REGGIO EMILIA – Il segno tangibile di una prima campanella che suonerà in un contesto di normalità sarà l’assenza delle mascherine. Le dovranno indossare però gli alunni e il personale scolastico che rientrano in categorie cosiddette a rischio. Niente misure di distanziamento, poi, né orari diversificati. Scompare inoltre la didattica a distanza.
Tra le novità, l’inserimento, tra i maestri e le maestre delle scuole elementari, dei docenti con specializzazione in educazione fisica, materia che insegneranno agli alunni delle quinte. Complessivamente, sul nostro territorio, considerando gli ordini di scuola dalle elementari alle superiori, l’avvio delle lezioni coinvolge 60.512 iscritti. Un dato, riferito alle scuole statali, che è inferiore dell’1,8% rispetto a un anno fa quando al rientro dalle vacanze si erano contati 61.642 studenti.
E’ l’effetto del calo delle nascite, e della diminuzione di arrivi di cittadini stranieri. Il fenomeno comincia a coinvolgere, dopo avere interessato già negli scorsi anni le medie, anche le secondarie di secondo grado.

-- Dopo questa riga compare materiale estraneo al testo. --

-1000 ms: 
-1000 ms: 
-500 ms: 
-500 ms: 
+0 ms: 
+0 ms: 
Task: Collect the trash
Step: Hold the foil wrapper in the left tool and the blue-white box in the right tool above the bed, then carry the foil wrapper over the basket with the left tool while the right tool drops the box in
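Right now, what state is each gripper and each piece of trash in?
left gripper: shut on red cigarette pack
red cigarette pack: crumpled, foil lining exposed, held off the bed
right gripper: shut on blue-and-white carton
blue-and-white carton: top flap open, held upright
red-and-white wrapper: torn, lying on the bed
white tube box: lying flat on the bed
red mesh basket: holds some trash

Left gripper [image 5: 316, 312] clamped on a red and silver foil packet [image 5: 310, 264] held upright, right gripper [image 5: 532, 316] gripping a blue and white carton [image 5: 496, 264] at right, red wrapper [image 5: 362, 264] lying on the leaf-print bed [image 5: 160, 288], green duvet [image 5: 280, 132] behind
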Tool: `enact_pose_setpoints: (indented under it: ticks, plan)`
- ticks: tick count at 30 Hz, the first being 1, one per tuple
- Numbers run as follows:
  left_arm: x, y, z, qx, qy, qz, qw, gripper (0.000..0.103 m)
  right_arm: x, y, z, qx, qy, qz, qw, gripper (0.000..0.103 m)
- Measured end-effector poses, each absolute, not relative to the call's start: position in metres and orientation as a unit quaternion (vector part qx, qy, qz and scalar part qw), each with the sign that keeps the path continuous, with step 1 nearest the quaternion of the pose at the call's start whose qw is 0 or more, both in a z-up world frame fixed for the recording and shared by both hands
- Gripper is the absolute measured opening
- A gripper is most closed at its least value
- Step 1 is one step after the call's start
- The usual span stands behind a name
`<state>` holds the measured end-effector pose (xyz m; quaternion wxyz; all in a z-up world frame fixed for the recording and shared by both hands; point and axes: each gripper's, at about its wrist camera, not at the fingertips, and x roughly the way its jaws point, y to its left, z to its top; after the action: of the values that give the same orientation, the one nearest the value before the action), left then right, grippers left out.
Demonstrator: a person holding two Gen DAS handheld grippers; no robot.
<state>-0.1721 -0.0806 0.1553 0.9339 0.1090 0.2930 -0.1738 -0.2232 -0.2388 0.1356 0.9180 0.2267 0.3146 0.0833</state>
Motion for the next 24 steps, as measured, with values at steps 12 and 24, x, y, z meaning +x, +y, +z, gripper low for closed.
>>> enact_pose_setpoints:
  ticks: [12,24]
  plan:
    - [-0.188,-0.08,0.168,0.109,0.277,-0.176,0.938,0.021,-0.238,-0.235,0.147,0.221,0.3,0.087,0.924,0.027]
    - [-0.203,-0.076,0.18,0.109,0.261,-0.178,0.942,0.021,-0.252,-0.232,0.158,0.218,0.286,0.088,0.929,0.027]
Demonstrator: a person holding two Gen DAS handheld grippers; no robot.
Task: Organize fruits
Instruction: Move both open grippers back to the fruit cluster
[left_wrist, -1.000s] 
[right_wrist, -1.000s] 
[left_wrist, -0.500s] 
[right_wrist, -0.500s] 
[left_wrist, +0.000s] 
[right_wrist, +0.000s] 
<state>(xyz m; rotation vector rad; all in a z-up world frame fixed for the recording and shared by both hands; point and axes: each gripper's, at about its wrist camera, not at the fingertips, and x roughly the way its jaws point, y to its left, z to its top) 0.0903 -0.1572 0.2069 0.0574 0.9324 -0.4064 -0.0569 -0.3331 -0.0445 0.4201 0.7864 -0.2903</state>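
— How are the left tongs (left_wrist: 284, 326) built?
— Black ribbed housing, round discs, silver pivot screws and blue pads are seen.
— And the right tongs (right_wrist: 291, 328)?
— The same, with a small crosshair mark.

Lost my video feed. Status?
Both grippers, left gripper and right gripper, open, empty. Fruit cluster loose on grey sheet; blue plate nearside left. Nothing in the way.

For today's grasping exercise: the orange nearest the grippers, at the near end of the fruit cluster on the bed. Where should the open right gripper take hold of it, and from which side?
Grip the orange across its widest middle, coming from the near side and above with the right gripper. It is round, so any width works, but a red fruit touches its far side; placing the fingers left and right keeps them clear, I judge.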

Immutati, in sostanza, restano i numeri degli organici, aspetto questo che porta benefici dal punto di vista del sovraffollamento delle classi. Tant’è che la media di alunni in ogni aula passa dal dato di 21,1 a quello di 21,3.
“Tutti in cattedra a settembre” è stato un po’ lo slogan del ministro Patrizio Bianchi. E in effetti ha dato i suoi frutti il sistema informatico adottato per il secondo anno di fila per il reclutamento dei docenti. Su oltre 2mila cattedre vacanti che dovevano essere assegnate nella nostra provincia, ne restano scoperte meno del 10%. Circa 150 insegnanti oggetto di chiamate in questi giorni da parte delle segreterie che devono scorrere il solito ginepraio di graduatorie.
Resta il rammarico dei sindacati che lamentano l’impossibilità di coprire tutti i posti delle potenziali immissioni in ruolo. Per la categoria del sostegno, ad esempio, il bacino disponibile era di 255 posti, soltanto 145 sono state le nomine di insegnanti che hanno potuto sottoscrivere contratti a tempo indeterminato. Questo per via – spiegano le principali sigle – dell’annoso problema di procedure concorsuali e percorsi abilitanti che non rispettano le reali esigenze del mondo della scuola.